When insecure protocols (such as HTTP) are employed, it is far too simple for attackers to create copies, which can reveal a plethora of information about network activities. Setting up a rogue Wi-Fi access point is simple, and devices the size and shape of a mobile phone are available for a low cost, so it’s imperative that your network be protected from such attacks.

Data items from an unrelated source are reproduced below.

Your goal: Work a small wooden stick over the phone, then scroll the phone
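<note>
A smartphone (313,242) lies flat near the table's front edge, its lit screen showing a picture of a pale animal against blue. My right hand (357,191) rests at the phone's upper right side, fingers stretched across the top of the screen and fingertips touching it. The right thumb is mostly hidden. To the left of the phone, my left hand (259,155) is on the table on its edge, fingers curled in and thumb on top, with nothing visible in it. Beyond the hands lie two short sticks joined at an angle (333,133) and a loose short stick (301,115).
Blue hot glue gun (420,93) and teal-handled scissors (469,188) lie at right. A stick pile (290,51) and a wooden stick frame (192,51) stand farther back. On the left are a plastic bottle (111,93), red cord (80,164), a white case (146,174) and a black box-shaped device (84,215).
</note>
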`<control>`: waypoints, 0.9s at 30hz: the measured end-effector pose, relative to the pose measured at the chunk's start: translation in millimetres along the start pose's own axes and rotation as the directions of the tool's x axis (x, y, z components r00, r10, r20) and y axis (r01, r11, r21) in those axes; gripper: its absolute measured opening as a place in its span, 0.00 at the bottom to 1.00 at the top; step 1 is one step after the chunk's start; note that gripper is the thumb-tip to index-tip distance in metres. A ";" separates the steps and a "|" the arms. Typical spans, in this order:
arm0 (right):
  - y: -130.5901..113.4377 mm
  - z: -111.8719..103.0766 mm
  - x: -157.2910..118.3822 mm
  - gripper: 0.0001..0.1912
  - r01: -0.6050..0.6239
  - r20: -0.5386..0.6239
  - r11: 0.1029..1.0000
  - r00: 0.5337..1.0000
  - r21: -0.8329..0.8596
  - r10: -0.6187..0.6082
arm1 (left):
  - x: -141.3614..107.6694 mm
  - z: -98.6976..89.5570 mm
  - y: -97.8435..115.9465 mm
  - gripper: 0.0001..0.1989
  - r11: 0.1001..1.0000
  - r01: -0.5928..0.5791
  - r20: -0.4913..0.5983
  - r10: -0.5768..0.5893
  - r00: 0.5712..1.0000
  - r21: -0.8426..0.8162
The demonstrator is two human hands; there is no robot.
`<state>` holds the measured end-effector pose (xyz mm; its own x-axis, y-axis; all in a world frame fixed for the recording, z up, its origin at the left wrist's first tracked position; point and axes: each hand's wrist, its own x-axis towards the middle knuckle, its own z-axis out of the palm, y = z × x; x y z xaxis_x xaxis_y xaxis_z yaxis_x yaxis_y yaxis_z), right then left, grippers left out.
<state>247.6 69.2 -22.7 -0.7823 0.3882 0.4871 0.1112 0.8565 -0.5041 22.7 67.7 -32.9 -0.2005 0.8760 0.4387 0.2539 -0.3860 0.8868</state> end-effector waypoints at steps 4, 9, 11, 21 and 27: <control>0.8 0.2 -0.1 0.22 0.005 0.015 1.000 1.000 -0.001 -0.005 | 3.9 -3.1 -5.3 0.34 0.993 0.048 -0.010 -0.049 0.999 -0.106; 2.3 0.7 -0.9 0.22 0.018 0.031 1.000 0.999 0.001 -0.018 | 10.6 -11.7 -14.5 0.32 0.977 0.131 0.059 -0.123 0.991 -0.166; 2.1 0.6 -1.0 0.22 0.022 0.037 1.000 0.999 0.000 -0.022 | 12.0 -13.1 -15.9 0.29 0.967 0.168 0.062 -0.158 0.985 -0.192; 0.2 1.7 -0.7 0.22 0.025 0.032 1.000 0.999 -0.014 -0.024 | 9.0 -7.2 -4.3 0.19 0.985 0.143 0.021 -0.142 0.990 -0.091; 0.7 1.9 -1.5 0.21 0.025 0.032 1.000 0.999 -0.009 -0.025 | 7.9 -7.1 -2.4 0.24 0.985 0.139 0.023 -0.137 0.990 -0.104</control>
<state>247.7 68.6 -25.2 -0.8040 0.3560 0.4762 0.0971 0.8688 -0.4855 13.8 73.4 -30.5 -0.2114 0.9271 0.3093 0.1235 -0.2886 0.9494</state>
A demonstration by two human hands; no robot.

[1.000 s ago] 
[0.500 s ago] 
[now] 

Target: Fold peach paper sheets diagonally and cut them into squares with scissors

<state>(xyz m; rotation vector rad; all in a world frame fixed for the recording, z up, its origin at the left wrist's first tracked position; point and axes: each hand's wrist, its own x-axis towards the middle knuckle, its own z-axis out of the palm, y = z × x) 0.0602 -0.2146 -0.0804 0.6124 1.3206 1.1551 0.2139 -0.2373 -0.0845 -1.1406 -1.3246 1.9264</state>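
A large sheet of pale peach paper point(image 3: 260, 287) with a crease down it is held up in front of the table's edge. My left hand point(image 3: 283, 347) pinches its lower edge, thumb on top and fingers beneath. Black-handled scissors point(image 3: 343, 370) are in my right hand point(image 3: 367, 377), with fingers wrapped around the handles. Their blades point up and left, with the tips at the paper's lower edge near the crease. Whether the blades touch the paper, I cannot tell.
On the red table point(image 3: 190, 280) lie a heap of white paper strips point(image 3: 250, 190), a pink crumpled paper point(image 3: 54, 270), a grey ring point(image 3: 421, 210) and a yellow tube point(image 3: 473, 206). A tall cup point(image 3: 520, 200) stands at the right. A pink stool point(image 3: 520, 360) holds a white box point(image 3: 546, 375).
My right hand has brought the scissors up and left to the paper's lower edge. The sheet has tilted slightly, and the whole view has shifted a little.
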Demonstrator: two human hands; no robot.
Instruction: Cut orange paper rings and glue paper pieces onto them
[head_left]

There are a few ways to mitigate this, including hard-wiring sensitive systems (where available), using BSSID enforcement (when practicable), and most importantly, using a VPN to a known-secure server for anything you do not wish to be disclosed (which should be everything).
6. The Internet of Things
Now we come to the truly disgusting devices, such as your printer, smart lighting system, and projector, that you would never contemplate. The Internet of Things (IoT) will now be our focus.
Is your printer, for instance, encouraging you to follow individuals on YouTube? Are the colour of its lights changing? You are experiencing an Internet of Things (IoT) attack, and dependent on whether you adhere to the “segregate everything” rule (see below), you may have a massive, widespread security failure. An adversary can exploit a 10-year-old Linux kernel vulnerability in your brand-new printer with relative ease. At that juncture, all of your security measures are rendered ineffective.
Only one rule applies to IoT, and everyone must adhere to it: segregate. Place all IoT equipment on its own VLAN and severely restrict with whom and how it can communicate. IoT is far too hazardous to leave in its default configuration in a business environment, so don’t. As many printers and wireless projectors do, ensure that none of your devices are transmitting insecure wireless networks. If you must implement IoT, test it twice and still do not trust the results.
Conclusion
Multiple types of security breaches can occur, so it is essential to implement a system with multiple layers to safeguard your data and employees. This will hopefully enable you to avoid the potentially embarrassing and catastrophic consequences of a major data breach.
Teach your employees how to recognise fraudulent emails. Contractors and anyone professing to be in a position of authority must undergo multi-factor authentication. Monitor all logs for indications of suspicious activity. Validate all claims.